• [Exercise prompt] Quote only the lines from the top of the listing below down to and including the line with "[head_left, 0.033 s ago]".

• [Supplied material]
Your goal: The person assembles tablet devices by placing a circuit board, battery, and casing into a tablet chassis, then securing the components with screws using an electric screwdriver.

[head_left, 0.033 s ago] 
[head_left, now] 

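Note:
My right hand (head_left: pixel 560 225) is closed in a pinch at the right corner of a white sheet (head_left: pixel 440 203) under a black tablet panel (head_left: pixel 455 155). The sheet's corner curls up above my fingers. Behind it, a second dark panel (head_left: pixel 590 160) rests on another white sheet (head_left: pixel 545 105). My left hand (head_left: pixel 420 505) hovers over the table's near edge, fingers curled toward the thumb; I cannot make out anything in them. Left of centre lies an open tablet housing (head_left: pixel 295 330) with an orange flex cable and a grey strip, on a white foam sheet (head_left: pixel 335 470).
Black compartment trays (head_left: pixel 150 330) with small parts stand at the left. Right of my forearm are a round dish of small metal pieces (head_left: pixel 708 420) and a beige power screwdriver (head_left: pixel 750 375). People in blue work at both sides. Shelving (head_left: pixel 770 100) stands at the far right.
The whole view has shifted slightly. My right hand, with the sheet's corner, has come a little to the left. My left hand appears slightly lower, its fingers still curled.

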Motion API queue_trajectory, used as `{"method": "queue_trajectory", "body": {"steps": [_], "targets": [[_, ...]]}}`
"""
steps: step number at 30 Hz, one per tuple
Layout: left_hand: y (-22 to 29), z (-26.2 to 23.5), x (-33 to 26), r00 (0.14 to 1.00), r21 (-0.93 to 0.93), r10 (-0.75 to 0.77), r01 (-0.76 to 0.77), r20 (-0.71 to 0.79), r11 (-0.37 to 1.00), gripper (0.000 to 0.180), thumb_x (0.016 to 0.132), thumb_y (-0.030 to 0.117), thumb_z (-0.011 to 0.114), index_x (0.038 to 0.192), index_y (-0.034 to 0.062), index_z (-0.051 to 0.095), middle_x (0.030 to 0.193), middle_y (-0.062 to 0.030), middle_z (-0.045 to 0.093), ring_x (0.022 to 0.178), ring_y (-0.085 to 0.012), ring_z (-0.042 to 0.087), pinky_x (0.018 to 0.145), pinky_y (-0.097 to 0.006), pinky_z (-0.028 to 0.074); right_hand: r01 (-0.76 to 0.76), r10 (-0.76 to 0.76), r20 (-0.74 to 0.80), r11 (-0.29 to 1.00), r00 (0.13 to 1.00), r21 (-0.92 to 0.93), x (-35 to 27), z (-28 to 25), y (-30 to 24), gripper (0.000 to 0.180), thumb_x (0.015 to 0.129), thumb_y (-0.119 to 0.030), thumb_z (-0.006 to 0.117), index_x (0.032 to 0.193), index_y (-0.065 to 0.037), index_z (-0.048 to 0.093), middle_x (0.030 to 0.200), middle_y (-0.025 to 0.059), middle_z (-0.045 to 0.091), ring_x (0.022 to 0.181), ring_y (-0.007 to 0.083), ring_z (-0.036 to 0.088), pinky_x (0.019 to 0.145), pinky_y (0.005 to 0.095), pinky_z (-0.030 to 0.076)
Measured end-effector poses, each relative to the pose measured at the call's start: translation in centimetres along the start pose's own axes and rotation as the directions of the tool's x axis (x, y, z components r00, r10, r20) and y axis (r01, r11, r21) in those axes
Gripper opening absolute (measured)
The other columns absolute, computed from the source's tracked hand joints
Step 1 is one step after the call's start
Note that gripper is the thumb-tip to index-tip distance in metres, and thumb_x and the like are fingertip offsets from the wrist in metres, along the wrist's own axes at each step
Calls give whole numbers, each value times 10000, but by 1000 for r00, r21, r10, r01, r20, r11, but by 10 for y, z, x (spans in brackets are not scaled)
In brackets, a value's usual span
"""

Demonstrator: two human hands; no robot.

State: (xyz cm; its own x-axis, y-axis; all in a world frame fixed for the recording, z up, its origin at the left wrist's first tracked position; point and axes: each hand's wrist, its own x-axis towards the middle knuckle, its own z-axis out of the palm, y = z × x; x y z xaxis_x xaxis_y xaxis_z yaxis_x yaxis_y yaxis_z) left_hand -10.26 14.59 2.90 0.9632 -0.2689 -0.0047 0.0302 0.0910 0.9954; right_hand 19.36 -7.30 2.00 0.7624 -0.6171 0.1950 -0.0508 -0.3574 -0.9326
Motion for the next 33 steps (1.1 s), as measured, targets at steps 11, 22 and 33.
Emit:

• [Output for this exercise]
Your goal: The person assembles tablet devices by placing a circuit board, battery, and casing into a tablet chassis, then securing the components with screws using an electric screwdriver.

[head_left, 0.033 s ago] 

The output has been given in full.